• **What you have to do**
The answer should consist of every line in the material below that has the word "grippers".

Top of Collected material

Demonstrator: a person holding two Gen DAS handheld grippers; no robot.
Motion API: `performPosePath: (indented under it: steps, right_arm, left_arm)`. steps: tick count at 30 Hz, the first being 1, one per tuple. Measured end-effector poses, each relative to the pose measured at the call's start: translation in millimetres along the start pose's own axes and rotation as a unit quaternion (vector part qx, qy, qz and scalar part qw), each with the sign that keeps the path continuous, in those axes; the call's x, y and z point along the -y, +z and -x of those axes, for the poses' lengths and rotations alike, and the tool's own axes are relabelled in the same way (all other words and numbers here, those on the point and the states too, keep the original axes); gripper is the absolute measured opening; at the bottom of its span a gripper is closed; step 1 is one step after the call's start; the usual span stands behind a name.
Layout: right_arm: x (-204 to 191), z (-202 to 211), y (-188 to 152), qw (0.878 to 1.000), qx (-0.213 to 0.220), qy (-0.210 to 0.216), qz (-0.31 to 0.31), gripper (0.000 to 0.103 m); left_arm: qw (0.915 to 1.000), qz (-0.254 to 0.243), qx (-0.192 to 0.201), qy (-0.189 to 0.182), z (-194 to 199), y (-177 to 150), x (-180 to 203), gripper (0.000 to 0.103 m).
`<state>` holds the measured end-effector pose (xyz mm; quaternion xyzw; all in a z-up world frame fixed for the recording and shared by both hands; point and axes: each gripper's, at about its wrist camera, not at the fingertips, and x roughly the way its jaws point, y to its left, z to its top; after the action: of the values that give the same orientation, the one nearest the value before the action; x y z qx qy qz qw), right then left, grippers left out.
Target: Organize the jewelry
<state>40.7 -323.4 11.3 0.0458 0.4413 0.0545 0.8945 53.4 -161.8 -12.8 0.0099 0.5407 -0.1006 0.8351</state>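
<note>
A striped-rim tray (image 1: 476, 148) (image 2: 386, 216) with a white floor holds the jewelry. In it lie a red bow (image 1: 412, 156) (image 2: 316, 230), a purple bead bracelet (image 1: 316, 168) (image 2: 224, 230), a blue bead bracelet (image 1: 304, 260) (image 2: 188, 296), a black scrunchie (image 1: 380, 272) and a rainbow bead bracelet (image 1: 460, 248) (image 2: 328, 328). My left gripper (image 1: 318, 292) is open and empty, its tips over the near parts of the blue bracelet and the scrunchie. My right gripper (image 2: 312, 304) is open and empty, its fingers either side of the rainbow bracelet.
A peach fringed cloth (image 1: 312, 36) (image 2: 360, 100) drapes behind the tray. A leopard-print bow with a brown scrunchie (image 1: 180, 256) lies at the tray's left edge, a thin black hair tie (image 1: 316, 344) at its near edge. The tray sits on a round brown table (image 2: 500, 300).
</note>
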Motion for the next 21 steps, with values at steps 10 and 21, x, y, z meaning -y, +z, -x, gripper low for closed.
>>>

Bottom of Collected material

• **Solution for this problem**
Demonstrator: a person holding two Gen DAS handheld grippers; no robot.
`<state>` holds the measured end-effector pose (xyz mm; quaternion xyzw; all in a z-up world frame fixed for the recording and shared by both hands; point and axes: each gripper's, at about its wrist camera, not at the fingertips, and x roughly the way its jaws point, y to its left, z to its top; after the action: of the values that give the same orientation, the one nearest the value before the action; x y z qx qy qz qw), right then left, grippers left out.

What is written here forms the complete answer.